Monday, June 22, 2009

Taking out the trash

While working on a hobby project in one of my all-time favorite programming languages (standard C), I once again encountered an old problem: memory leakage. I hunted down the problem and fixed it, but it bothered me that I made this mistake, and it bothered me that it was so easy to make this mistake. In my second favorite programming language (Python), this would never have happened. Python features a built-in garbage collector. Why can't C have a garbage collector? The answer is, it can, but you just have to implement it.

Description of The Problem, The Pitfall
The common mistake happens when doing things like this:
int foo() {
char *p;
struct some_struct s;

p = (char *)malloc(NUMBER_OF_BYTES);
bar(&s, p);

if (...) {
if (... && ...) {
...
} else {
...
return -1;
}
}
free(p);
return 0;
}

Clever folks will see that there's a memory leak at the "return -1" (forgot to call free(p)), but did you spot the other memory leak? That's right ... what I didn't tell you, is that function bar() also allocated some memory to store into a member of the struct, and it's not being freed anywhere because it's not obvious that it's using memory.

Use another language: C++
So, I can hear you say, use C++. C++ will call the destructor when the local variable goes out of scope. This only partly solves the problem. In practice, I've learned to hate C++ because it makes things even less obvious than before, causing more problems than solving them.

Reference counting
How does Python pull it off? In essence, it's simple — it uses reference counting. Reference counting means that when you point a pointer variable at a piece of memory, you are referencing this object, and so a counter is incremented. When you stop using this object, the counter is decreased. Once the counter hits zero, no pointer variable is tracking this space anymore, meaning that this object has become useless, and therefore OK to clean up. Hence, the object is being garbage collected. Note how the object can be cleaned up immediately, and that there is absolutely no need for a separate thread to actively scan memory to collect bits of unused memory. I have no idea where this myth stems from (the Java world?).

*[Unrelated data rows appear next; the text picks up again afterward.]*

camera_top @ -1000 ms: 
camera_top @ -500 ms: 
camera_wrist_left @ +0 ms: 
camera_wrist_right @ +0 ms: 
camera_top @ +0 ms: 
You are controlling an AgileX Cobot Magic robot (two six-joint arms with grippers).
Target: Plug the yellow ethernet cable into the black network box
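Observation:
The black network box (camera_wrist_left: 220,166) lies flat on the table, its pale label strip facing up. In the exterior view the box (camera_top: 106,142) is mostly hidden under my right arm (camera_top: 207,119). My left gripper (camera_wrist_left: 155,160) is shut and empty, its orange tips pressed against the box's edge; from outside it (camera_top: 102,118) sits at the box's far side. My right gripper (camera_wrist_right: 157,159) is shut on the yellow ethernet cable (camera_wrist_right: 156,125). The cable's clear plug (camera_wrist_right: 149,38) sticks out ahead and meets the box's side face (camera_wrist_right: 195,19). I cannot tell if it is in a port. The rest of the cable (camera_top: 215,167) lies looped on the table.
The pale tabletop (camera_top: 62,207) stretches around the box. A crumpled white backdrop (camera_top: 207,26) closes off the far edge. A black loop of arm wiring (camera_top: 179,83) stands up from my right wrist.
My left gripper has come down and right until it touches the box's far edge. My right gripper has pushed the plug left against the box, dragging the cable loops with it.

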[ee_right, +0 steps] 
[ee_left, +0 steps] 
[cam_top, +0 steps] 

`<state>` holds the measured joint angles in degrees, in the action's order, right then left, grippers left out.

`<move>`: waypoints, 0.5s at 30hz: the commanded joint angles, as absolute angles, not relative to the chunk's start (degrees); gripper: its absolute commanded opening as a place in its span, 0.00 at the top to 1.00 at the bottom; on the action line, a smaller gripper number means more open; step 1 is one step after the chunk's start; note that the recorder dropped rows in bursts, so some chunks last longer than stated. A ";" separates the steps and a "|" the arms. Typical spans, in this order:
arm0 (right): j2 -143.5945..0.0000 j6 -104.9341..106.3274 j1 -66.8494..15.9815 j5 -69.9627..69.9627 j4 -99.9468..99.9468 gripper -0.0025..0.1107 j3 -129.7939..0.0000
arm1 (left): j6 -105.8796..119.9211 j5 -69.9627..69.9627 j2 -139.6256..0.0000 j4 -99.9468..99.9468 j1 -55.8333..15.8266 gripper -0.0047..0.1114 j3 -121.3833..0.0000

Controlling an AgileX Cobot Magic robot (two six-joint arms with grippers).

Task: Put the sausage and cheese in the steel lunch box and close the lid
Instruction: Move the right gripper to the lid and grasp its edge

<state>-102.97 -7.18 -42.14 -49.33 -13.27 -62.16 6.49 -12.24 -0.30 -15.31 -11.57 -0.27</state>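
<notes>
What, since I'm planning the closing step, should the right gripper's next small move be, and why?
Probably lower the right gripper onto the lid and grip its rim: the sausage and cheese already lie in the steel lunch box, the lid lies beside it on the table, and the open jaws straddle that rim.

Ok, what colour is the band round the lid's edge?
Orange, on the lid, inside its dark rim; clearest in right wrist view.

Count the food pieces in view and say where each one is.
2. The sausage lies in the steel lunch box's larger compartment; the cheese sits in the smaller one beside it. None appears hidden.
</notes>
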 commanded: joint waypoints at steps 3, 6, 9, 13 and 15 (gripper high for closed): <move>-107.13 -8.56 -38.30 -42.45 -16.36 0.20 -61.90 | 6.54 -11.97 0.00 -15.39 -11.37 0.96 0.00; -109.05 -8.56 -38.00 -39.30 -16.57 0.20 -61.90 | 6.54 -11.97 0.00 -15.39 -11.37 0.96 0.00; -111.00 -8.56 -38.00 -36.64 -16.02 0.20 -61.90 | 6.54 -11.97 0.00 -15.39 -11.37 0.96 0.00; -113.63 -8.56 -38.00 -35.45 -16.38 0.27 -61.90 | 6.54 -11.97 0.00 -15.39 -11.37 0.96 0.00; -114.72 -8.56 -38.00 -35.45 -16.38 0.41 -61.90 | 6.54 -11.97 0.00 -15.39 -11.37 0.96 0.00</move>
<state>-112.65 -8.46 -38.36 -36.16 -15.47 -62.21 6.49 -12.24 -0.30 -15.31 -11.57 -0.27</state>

Mimicking the interpreted language
Reference counting can be done in standard C too, but it's actually quite hard to do it right. Every single time you assign a pointer variable, you have to increment the associated reference count. This is doable, and you can even write a set_xxx() wrapper function or macro to do it for you. What's much harder, is to unreference the object when you let go of it. You are bound to forget to do this correctly just the same as pairing malloc()/free() calls was too hard to get right. The only reason why (byte-code) interpreted languages like Perl, Python, PHP, Java, etc. do get it right, is because the outer layer that really drives the language is doing all assignments and keeping track of the references, rather than the programmer trying to track things from the inside. (Or am I mixing up "inside" and "outside" here, are you still with me?!?!)
I think it was Guido himself who once said that if you would get all the reference counting with objects right in C, you'd practically already be programming in Python.

Tracking mallocs
What if you'd register all malloc()ed memory to a Memory Manager, and replace C's standard "return" statement with a macro "Return" that first visits the Memory Manager to see if there's anything left behind to clean up.
Sounds great, but how can it see the difference between a temporarily allocated buffer, and an object that was allocated to live for the rest of the lifetime of the process? This is exactly the core of the problem — we use the same malloc() for two different things; we want temp memory that is somehow magically destroyed at the end of the function, and we also would like to allocate memory because our program needs it. (NB. There may be a situation where an object may be temporarily, but not quite ... although I can't say I can think of such a situation right now). The solution to this problem would be to implement a tmp_malloc() function that is used for temp variables (like local variables), and have it track this memory so that a "Return" statement can clean it up. This actually works, but in practice, a lot of duplicate code is needed because you want to able to call malloc() in one situation, and tmp_malloc() in another. A real slick trick to solve this, is to make Malloc a pointer to a memory allocating function, and have it point to either malloc() or tmp_malloc(). All the programmer needs to do now is decide whether he wants to temporarily use memory, or assign it for a longer period of time.

Implementing the solution
The solution with the Temp Memory Manager and the Malloc pointer to the allocator function is so exotic that I have not implemented it yet. Do I really want to write this kind of crazed code, just to keep from making small mistakes? One could just as easily label local variables as such, and alert the programmer to double check that this space needs to be free()d.

#define LOCAL

int foo() {
int a;
LOCAL char *p; /* <-- indicator, just to alert the programmer */

p = (char *)malloc(SOME_BYTES);
...

Here, the empty, seemingly meaningless #define alerts the programmer to double check this situation, and the mistake of forgetting to call free() is easily avoided. No need for in-program memory managers and self-inspection, only one simple empty #define and your common sense.

Conclusion
We've taken a shot at trying to find a way to do garbage collection in standard C. We've found reference counting, and thought up a way to free all 'locally' allocated memory. In the end, we're probably better off tagging potential leaks as such and leaving it up to the programmer to do his job right. While this non-technical solution may not appeal to everyone, at least we're not going for the technical solution for the sake of having a technical solution. Sometimes, "good is better than optimal".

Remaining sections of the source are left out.